The conversations, according to one of the police officers, were held despite more than 20 policemen, among them many senior officers, suffering serious injuries from the stones hurled at them.
“It was one of the fieriest stone-pelting in recent years, to which we exercised maximum restraint. Our 20 personnel were injured, with the SP West’s hand fractured and face injured, the SHO Parimpora and his PSO receiving injuries in their jaw and cheeks,” SDPO West, Musadiq, told Kashmir Reader.
“We held two conversations – one led by me, and another by SSP Srinagar himself. Though the first conversation was not effective, the second one, in which elders prevailed, brought to an end the stone-pelting which had not calmed down for hours together,” he added.
Musadiq said about 200 men were deployed to prevent the protest. He said the paramilitary CRPF had been kept back, and only police responded to the stone-pelters. He said minimum use of ammunition such as tear gas and pellets was made, and not even a single bullet fired. Many stone-throwers whom this reporter spoke to confirmed this police version.
“There were about 10,000 people, nearly 4,000 civilians who engaged in stone-pelting. They fought at their threshold levels, but we maintained restraint. Ideally, such number of people can be controlled in an hour if dealt with force, but it took us hours, and two conversations with them, to ensure peace,” Musadiq said.
The stone throwing began at around 11 in the morning as soon as the news of Dawood Sofi’s killing spread. Most hardcore stone-throwers from downtown and semi-urban areas assembled at Shalteng to have a pitched stone fight with police, Musadiq added.
“During the conversations, we went directly into the mob. They attacked us with stones which hit our bodies. But we did not retaliate. We talked. Elders in the group adopted a retaliatory tone, while youngsters continued their unruly acts. In the first meeting, there was no result, but in the second, stone-pelting became less intensified,” he said.
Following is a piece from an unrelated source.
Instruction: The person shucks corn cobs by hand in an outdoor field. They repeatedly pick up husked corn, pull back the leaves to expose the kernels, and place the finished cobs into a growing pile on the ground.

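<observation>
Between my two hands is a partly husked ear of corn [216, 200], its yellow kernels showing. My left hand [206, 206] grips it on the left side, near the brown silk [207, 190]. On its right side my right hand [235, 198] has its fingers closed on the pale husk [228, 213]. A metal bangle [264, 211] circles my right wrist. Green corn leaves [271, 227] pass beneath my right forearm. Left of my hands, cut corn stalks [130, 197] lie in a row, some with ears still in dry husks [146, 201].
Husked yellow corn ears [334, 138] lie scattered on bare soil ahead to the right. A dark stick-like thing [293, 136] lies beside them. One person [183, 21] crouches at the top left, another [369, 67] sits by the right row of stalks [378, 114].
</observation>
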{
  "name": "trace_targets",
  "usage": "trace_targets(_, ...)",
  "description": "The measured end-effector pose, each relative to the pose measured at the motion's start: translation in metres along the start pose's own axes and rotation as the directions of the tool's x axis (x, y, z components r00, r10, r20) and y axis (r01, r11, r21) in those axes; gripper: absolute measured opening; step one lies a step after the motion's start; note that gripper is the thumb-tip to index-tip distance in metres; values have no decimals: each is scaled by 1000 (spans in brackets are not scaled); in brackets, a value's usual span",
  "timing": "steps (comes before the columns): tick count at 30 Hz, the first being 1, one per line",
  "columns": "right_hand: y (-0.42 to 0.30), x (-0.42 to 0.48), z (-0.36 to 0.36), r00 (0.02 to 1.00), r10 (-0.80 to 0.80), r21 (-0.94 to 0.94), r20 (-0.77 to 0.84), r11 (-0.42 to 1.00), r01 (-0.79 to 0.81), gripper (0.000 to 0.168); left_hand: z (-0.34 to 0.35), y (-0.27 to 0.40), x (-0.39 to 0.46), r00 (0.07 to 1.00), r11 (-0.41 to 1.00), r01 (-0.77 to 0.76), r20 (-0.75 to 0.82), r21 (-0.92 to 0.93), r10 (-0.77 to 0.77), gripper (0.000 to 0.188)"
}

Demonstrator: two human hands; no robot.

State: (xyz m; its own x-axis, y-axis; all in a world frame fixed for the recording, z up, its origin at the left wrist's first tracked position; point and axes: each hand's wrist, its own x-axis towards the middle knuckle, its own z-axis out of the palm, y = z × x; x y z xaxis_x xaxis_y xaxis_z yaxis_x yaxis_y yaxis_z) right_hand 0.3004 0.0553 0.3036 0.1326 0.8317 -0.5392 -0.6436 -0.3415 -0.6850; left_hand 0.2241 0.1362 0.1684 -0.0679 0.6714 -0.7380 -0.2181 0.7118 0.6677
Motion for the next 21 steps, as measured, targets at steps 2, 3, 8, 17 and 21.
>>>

One of the stone-throwers, on condition of anonymity, told Kashmir Reader that it was one of the fiercest street battles fought, but for the first time police had used less force to control it. He said many boys went several times very close to the police vehicles and hit them with rocks. He said the boys did not budge when police fired pellets and teargas shells.
“We used corrugated tin sheets to protect our bodies from pellets. But police seemed to be maintaining an unusually low profile; they did not charge at us the way they used to,” another stone-thrower said.
Normally during such protests, the CRPF would take lead in dealing with it. Government forces would use ammunition uninterruptedly to quell the protest. Friday was one of the rare days when this method was not used.
“DIG Police congratulated us for the day’s work,” Musadiq added.